No hay nada como hacer el ridículo para extraer una lección vital. Me explico. Era un frío invierno en Bruselas y salí mano a mano con mi colega bajo el lema «a ver qué pasa». Jamás cuatro palabras y cinco sílabas han desencadenado más alegrías, fracasos y disculpas ante la Policía.
El caso es que mi amigo me llevó a un garito cuyo apodo no desmereció a lo que en él ocurrió: el bar de las mesas. El antro, de nombre Le Corbeau, anticipaba lo que su nombre traduce: noche de cuervos. No mentía el letrero. Una vez dentro de esa sauna bruselense hallamos un crisol de nacionalidades que, sin mejor lugar donde caer muertas un miércoles por la noche, se concentran para bailar en lo alto de unas mesas de estabilidad cuestionable.

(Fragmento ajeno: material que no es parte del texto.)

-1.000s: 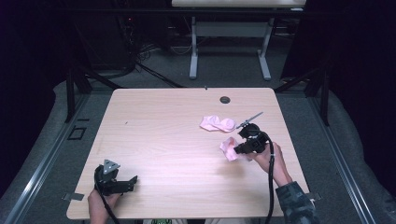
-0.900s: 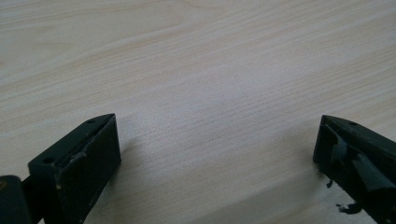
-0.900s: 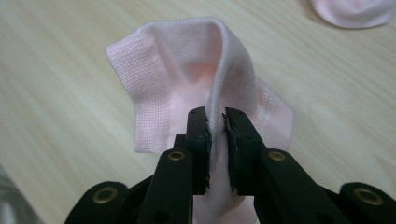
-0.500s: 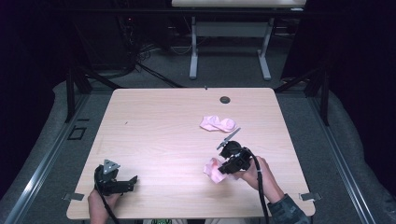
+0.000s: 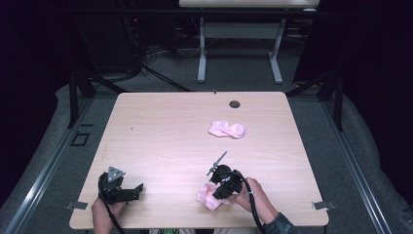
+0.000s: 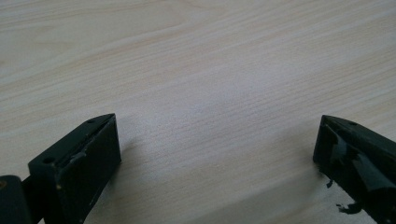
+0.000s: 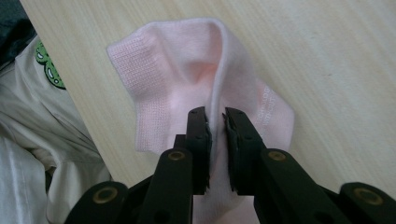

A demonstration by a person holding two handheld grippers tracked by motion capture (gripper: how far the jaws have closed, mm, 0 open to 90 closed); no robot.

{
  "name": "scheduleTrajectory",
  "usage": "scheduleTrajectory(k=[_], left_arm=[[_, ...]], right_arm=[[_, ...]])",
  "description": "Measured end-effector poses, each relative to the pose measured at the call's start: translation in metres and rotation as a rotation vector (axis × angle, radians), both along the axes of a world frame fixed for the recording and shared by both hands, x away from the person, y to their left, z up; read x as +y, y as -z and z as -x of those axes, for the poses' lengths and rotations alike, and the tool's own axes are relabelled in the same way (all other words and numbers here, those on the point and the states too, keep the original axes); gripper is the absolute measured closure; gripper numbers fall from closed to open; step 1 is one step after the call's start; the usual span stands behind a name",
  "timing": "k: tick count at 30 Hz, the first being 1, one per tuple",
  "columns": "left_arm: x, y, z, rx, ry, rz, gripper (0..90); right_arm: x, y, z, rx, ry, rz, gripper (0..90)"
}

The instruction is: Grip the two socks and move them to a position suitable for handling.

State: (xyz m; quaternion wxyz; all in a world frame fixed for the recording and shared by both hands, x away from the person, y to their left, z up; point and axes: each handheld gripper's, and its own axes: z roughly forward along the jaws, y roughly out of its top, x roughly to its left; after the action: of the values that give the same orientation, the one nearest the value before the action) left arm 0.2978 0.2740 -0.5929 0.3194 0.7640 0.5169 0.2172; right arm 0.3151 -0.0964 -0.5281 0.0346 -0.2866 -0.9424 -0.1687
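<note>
Down at the near edge of the wooden table [image 5: 160, 126], right of centre, the right gripper [image 5: 220, 187] has its jaws pinched on a fold of a pink sock [image 7: 196, 84] — in the right gripper view the fabric rises between the two black pads and spreads flat on the wood beyond them, its ribbed cuff lying toward the table's edge. A second pink sock [image 5: 227, 129] lies crumpled well apart, farther back on the right half. At the near left corner the left gripper [image 5: 122, 191] rests low over bare wood — jaws spread wide, nothing between them.
</note>
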Motion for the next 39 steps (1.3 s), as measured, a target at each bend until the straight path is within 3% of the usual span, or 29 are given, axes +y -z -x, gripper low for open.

Allí el plan era el de siempre: ver qué pasa. Y pasaron dos chavalitas muy majas que nos miraron con esa atracción que los ibéricos despertamos allende los Pirineos. O eso quiero creer, probablemente estuvieran flipando con la lamentable escena. Subidos a una mesa, claro, me puse a charlar en un aberrante francés y un potable inglés con una de las susodichas. Mi amigo, entretanto, estaba a su rollo mientras paladeaba un ridículo no difícil de predecir.
Al contar esta batallita me suelo escudar en que ligar con una chavala que forma parte de un grupo de dos suele ser complicado, pues no va a renunciar fácilmente a su amiga; al menos yo no merezco tal sacrificio. La versión supongo que varía en función de quién la cuenta. Hablar con mi esbirro nocturno probablemente me deje en peor lugar.
Llegó un momento en el que tocó asumir que ese «ver qué pasa» se traducía en unas calabazas de manual. Nada nuevo, se acepta la derrota y toca cambiar de mesa cual chino Cudeiro sobre las zamburguesas de Humor amarillo. Al menos no me caí, creo.
Al poco, apareció un tipo con una gorra roja y una mochila desvencijada propia del típico aventurero que busca el Santo Grial y termina bebiendo en un bar de mamarrachos. Adornaba el asunto con unos pantalones de pintor jubilado y unas zapatillas anchas que son en sí mismas un eficaz método anticonceptivo.
Ni corto ni perezoso, se acercó a la muchacha con la que el menda había tratado de ligotear, y en un pispás vi que ha surgido el amor, o lo que fuese. En mi defensa (ver párrafo cinco) diré que la amiga-ancla había desaparecido. Qué casualidad.
Dudo que mi colega olvide jamás mi cara de estupor. Ridículo cumplido. El interfecto, bautizado como Ash Kétchup por razones obvias para los millenials, había adelantado por la derecha a este Don Juan del Hacendado.
El anonadamiento maceró y desembocó en una de esas lecciones que brindan las noches de desenlace (in)esperado. ¿De verdad el sorpasso de este Cocodrilo Dandee con gorra es bastante razón para torcer el morro? No te engañes, rey, lo único que si acaso te privó fueron unos besos tontos, a lo sumo de tornillo, pues lo de intimar en ligues de una noche a los de Valladolid todavía nos viene grande.
Ahora bien, ese rodillazo en la autoestima dejó una valiosa enseñanza: no supedites. Lector o lectora, no, no supedites que una noche sea satisfactoria solo por ligar ni toleres que un ligue, frustrado o no, marque tu estado de ánimo. Haz el ridículo, fracasa, inténtalo o hazte pasar por el corresponsal de The Guardian en Madrid –funcionó, pero esa es otra historia-, pero ten claras tus prioridades. Hay vida más allá de la entrepierna.
Gracias a Ash Kétchup aprendí que uno no siempre se sale con la suya, sobre todo si ambiciona subir el Everest en chanclas. Se marcha 2018 como yo aquella noche en Bruselas: entre frío, nostalgia y niebla. Al menos, como le comenté resignado a mi amiguete, siempre nos tendremos a nosotros mismos. Nunca es mal momento para aprender una lección, incluso tras recibir unas calabazas de proporciones bíblicas encima de una mesa de madera.